RM: Yes, which I really love. So it kind of used the big band in some of the same ways but some different ways as well. So it kind of gives a little bit of a different side to it.

AAJ: Basically, what you're doing is situating yourself in the '40s and '50s, where vocalists used to record with big bands.

RM: Yes, everybody did. And, as long as the arrangements are really great and the players are great, it can be a great experience.

AAJ: Chris Connor—who was originally a band singer—sailed over the band, and that's exactly what you do. You're not overwhelmed by the band. You're still out in front and the band is right behind you; you are not a "band singer."

RM: Well, thank you.

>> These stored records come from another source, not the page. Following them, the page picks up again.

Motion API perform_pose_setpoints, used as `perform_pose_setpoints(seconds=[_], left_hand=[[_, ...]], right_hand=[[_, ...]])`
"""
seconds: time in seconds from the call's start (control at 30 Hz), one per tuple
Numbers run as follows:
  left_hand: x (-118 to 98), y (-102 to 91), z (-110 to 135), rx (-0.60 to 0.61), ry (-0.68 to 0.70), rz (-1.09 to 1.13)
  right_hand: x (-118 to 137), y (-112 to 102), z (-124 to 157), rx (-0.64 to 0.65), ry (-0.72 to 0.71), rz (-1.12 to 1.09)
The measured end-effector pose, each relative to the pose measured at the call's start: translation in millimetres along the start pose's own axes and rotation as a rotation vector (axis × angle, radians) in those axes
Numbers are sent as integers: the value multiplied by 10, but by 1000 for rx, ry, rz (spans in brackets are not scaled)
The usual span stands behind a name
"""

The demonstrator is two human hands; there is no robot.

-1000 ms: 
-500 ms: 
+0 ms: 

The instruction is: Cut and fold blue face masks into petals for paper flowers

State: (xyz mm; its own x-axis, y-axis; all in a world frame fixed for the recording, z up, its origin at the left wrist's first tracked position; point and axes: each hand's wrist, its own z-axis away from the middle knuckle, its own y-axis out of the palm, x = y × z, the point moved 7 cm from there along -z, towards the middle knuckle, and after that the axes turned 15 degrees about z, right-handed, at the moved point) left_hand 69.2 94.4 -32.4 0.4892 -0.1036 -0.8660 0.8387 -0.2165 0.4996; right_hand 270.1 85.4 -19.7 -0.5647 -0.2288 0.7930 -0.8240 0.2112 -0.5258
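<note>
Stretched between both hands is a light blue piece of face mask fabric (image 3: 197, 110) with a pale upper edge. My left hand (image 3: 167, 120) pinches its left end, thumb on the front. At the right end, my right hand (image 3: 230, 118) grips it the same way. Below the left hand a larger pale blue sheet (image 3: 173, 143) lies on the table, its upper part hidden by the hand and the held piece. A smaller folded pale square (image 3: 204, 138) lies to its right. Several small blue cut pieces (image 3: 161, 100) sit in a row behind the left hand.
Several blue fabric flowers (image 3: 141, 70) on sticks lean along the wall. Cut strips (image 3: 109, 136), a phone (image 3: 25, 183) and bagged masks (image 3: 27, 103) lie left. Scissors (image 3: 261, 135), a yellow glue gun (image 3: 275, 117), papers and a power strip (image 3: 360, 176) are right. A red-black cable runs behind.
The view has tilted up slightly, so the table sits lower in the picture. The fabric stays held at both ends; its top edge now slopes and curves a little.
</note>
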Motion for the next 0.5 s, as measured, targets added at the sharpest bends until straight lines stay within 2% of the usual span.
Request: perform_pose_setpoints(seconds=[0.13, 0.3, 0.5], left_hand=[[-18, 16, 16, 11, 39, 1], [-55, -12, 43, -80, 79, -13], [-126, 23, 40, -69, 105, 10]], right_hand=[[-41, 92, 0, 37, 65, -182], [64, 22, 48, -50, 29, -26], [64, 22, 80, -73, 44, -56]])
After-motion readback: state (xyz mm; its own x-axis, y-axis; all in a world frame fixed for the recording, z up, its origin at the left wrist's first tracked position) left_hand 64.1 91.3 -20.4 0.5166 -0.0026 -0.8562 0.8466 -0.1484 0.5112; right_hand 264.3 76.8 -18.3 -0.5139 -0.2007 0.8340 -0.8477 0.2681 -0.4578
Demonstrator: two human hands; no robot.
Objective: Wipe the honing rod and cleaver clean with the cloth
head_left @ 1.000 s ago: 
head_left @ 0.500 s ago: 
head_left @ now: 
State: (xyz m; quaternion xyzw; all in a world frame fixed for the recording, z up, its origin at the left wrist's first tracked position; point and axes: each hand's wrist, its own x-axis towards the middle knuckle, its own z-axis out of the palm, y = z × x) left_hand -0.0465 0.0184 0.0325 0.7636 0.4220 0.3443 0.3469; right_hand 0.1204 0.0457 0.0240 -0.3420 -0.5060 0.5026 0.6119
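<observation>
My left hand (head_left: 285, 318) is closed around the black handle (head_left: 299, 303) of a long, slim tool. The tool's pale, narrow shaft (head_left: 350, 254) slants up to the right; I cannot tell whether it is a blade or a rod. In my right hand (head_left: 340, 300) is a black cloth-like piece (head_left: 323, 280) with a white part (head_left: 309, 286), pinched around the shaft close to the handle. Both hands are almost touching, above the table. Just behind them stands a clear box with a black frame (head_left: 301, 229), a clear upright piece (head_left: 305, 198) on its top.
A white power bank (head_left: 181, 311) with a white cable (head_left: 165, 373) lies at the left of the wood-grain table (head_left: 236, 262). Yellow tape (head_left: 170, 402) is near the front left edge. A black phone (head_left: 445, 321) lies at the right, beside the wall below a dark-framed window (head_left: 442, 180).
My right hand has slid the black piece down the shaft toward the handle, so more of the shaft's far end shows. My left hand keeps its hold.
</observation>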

I love her and I love her voice and she's got such a great timbre to her voice—the sound and the raspiness of it. It is hard—the big band. It's a very powerful sound and there's a lot of sound and you can't be a competition, but you do have to have a bigger voice to do the big band thing, because otherwise you're going to get overwhelmed. It is a different style of singing and I do find that I love it. But there are other times when I'm on tour and I just travel with a trio.

AAJ: Although you've recorded with the big band and you're performing that way, you're certainly not going to travel with a big band—it's not feasible any more. What do you have to do to tone down your approach when working with a smaller group?

RM: I approach it differently, usually. For some of the songs, we'll do similar arrangements, but because the instrumentation is different, the singing style is a bit different as well. It's toned down for sure. I'm not out there really—less crooning, I would say, and more freedom of interpretation. And there's much more interaction with the other musicians. When I'm playing with my trio, we do different arrangements of the tunes that are on the albums. We'll do kind of a fusion—something that sounds familiar from the album, but in a way that works with a trio. You cannot recreate the sound with a trio.

AAJ: No, it's impossible. When you've got a blasting brass section, you cannot do it with a trio.

RM: Right. And actually, now I have a couple of forms. I have a group now with three horns—trumpet, trombone and saxophone—and sometimes we have done some of the bigger concerts, festivals and shows. It's really fun as well, because it gives the elements and the sound of the horns, but it's more open because it's kept to three horns. So it's just a different approach. With the trio thing, too, when I'm touring a lot I try to change it up a little bit every night. I don't want to go out and do the same thing. We might do the same song and change the tempo or change the feel sometimes. You've got to do those things. That's the thing about jazz.